■ Task
Every line of the records below from the line with "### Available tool" up to and including the line with "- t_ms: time" must be reproduced exactly, and no line outside that range.

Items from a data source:

+===+

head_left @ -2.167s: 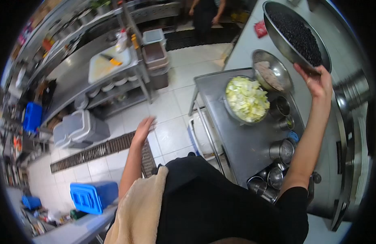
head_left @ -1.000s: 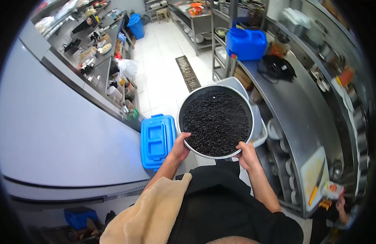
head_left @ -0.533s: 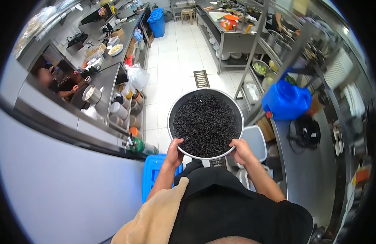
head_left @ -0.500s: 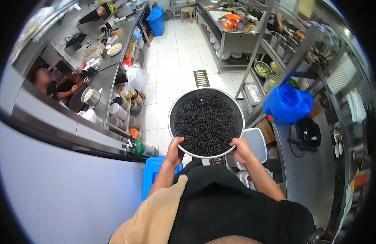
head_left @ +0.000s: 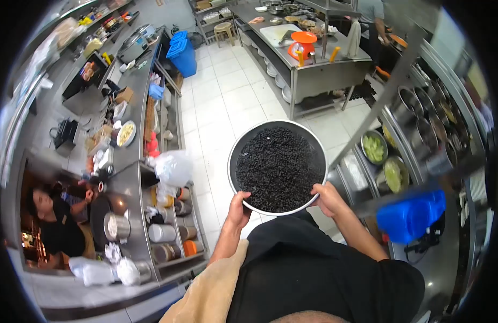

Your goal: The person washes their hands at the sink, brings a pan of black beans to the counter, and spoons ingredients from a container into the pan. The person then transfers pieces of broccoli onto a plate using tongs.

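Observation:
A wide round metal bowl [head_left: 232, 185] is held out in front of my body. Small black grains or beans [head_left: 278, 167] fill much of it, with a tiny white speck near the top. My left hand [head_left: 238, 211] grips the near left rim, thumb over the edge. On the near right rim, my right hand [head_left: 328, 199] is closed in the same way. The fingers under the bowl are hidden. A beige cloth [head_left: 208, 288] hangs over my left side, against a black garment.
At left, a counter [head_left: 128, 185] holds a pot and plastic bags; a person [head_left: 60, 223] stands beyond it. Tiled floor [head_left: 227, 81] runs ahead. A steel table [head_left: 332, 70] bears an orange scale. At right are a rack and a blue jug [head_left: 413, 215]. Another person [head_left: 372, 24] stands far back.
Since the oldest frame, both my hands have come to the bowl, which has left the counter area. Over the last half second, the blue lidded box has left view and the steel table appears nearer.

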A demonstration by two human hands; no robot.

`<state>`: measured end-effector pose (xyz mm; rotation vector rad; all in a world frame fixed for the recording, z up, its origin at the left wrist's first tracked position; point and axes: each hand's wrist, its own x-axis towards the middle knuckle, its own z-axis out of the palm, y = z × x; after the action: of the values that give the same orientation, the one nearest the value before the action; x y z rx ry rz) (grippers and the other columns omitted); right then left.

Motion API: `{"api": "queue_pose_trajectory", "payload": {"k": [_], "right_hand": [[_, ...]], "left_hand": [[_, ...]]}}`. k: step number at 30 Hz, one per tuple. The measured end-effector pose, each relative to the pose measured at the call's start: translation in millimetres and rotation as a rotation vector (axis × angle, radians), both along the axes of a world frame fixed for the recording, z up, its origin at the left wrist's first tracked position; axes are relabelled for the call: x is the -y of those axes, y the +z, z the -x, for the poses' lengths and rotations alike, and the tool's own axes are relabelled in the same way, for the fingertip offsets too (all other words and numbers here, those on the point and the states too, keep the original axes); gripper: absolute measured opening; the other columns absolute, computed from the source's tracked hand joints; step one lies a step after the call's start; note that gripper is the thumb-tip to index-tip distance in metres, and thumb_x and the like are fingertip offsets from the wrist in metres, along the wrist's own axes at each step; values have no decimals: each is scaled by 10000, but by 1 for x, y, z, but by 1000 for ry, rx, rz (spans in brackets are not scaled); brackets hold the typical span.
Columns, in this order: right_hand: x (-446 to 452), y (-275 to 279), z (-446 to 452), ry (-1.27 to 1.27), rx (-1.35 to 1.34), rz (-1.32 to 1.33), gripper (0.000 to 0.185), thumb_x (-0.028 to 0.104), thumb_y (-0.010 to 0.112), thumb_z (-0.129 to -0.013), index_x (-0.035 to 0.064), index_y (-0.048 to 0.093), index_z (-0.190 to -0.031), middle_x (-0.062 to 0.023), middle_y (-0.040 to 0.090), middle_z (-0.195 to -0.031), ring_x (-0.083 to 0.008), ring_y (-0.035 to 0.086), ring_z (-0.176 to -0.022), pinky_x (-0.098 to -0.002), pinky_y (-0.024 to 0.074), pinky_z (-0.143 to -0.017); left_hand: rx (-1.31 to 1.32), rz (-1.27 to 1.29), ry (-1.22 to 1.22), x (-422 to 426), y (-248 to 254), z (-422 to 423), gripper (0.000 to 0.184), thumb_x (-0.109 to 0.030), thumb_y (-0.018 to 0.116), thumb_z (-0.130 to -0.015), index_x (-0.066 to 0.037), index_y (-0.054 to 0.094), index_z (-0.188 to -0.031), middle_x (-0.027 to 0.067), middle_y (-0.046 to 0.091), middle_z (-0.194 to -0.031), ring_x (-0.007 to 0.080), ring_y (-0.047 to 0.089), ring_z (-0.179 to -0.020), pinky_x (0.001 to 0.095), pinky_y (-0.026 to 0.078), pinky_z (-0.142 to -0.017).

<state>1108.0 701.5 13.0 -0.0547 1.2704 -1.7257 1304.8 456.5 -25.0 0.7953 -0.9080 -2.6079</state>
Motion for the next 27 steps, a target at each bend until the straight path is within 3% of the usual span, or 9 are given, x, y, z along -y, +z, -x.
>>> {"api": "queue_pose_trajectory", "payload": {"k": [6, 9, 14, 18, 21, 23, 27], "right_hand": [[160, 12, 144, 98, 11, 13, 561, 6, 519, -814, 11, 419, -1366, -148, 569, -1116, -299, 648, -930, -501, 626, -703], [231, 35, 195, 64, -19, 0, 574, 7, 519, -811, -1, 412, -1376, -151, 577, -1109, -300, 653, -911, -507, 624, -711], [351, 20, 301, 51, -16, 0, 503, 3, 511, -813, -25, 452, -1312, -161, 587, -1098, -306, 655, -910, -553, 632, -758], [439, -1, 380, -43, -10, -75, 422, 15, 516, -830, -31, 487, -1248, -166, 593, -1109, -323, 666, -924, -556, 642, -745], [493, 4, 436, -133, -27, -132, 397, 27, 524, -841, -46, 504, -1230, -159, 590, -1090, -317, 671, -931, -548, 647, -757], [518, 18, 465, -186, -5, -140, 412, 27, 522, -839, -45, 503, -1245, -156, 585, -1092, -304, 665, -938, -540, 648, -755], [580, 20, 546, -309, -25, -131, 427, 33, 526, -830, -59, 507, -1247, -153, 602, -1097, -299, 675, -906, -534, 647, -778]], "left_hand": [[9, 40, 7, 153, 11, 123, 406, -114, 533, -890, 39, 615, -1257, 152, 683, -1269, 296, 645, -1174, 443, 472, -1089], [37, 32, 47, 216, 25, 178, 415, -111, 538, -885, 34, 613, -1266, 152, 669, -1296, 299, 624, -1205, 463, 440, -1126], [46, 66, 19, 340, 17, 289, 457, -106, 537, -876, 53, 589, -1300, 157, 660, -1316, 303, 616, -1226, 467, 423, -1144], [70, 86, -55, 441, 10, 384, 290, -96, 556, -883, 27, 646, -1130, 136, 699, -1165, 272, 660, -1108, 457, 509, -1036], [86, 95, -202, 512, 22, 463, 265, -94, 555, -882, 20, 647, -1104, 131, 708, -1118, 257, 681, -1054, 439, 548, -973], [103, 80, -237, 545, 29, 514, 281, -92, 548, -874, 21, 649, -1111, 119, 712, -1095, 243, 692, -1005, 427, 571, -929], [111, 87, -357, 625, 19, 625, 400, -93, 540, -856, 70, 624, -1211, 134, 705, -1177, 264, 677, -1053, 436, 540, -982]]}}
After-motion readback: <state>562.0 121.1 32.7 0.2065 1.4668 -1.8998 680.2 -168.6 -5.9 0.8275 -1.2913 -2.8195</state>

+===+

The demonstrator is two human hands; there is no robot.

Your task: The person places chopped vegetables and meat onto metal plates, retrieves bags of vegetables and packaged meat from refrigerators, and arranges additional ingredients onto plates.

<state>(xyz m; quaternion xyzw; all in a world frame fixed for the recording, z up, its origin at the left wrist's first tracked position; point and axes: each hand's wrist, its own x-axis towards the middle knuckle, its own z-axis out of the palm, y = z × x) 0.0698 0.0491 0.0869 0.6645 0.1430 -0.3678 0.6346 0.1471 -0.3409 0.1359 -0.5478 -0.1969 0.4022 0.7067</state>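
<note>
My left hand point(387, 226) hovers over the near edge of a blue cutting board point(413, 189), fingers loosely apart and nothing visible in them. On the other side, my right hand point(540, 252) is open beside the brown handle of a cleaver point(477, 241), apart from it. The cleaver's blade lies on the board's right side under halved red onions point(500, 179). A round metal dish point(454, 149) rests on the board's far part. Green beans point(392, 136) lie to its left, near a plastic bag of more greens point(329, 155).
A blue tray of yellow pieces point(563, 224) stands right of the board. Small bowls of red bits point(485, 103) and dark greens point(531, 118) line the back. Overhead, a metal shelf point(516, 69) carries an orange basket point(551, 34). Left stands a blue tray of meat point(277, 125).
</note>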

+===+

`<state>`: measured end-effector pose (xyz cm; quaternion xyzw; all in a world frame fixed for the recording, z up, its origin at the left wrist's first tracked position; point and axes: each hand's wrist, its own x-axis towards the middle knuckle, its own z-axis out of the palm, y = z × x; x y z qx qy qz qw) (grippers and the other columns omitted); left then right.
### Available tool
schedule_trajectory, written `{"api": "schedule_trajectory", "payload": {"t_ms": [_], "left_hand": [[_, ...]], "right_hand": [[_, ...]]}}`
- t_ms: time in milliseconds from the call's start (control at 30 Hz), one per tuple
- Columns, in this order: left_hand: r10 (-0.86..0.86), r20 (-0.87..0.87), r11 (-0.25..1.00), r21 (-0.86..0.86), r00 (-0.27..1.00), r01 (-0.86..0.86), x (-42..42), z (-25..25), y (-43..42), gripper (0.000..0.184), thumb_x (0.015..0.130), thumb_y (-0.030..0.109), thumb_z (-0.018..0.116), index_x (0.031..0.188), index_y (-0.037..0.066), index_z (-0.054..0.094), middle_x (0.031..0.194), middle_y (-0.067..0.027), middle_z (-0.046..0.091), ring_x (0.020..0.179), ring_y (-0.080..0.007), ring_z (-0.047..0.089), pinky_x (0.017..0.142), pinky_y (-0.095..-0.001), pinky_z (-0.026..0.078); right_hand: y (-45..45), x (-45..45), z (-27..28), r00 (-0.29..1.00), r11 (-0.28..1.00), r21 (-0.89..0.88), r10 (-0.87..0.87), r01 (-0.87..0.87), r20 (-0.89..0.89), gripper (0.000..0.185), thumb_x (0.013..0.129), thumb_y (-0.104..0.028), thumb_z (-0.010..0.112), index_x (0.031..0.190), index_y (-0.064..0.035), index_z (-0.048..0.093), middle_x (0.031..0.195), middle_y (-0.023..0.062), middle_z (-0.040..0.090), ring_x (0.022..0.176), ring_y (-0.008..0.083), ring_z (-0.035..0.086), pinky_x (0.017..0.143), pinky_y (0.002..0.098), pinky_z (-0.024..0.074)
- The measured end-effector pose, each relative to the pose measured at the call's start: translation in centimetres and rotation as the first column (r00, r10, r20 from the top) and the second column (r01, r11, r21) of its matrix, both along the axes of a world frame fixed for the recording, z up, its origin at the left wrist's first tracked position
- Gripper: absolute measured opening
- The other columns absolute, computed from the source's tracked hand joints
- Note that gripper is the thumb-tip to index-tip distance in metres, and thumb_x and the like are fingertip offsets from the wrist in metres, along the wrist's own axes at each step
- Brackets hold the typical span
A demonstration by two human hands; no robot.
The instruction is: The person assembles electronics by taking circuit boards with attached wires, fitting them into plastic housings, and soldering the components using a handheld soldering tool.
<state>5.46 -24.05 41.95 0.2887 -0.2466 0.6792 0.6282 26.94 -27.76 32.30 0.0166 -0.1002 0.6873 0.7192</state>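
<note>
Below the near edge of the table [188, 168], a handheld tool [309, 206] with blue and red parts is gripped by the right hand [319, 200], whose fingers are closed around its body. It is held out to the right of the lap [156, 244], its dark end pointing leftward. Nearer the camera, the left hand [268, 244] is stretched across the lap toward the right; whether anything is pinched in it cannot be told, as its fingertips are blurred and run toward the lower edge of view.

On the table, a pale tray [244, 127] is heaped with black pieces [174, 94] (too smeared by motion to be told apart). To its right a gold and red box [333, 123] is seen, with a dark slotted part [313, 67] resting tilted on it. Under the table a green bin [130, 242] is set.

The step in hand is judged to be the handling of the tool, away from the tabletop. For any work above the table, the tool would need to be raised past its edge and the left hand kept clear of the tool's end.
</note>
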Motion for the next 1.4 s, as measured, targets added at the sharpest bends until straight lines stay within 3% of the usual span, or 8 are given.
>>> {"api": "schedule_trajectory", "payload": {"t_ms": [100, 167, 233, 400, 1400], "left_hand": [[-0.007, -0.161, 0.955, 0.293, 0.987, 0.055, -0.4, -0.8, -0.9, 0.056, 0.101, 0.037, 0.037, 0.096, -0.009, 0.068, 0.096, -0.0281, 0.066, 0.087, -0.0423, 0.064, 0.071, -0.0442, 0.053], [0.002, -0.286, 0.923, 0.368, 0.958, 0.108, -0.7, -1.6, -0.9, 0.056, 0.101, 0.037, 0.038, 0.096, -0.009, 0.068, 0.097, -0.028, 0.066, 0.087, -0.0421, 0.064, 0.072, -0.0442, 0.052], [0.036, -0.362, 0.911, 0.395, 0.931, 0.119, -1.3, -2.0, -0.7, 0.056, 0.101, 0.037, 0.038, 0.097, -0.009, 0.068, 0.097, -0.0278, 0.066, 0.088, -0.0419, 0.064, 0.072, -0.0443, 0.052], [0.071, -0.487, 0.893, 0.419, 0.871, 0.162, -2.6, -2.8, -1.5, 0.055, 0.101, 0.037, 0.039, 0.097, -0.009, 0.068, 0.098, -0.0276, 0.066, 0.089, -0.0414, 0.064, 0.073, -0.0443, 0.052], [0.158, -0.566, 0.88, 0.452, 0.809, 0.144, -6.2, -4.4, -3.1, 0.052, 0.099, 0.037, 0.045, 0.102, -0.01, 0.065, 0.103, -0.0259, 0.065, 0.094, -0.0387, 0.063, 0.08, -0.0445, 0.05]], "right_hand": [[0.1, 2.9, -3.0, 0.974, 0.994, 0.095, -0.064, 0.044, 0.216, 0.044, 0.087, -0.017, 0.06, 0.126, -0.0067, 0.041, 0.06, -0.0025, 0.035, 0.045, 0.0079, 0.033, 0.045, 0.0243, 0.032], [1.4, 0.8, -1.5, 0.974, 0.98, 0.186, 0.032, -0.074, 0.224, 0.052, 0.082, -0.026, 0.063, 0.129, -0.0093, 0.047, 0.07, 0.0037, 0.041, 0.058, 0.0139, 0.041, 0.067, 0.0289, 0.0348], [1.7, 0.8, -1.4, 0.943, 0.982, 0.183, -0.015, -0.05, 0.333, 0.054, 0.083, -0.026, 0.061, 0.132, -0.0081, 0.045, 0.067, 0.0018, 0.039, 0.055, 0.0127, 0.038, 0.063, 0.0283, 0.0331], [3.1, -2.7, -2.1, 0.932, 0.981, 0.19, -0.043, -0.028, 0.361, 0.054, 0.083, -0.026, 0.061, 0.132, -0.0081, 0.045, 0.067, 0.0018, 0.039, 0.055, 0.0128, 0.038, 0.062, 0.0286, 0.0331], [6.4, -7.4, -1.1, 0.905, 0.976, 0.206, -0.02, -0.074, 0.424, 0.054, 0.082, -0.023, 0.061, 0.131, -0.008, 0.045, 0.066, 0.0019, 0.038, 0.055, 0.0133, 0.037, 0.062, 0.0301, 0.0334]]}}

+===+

■ Response
### Available tool
schedule_trajectory, written `{"api": "schedule_trajectory", "payload": {"t_ms": [_], "left_hand": [[_, ...]], "right_hand": [[_, ...]]}}`
- t_ms: time in milliseconds from the call's start (control at 30 Hz), one per tuple

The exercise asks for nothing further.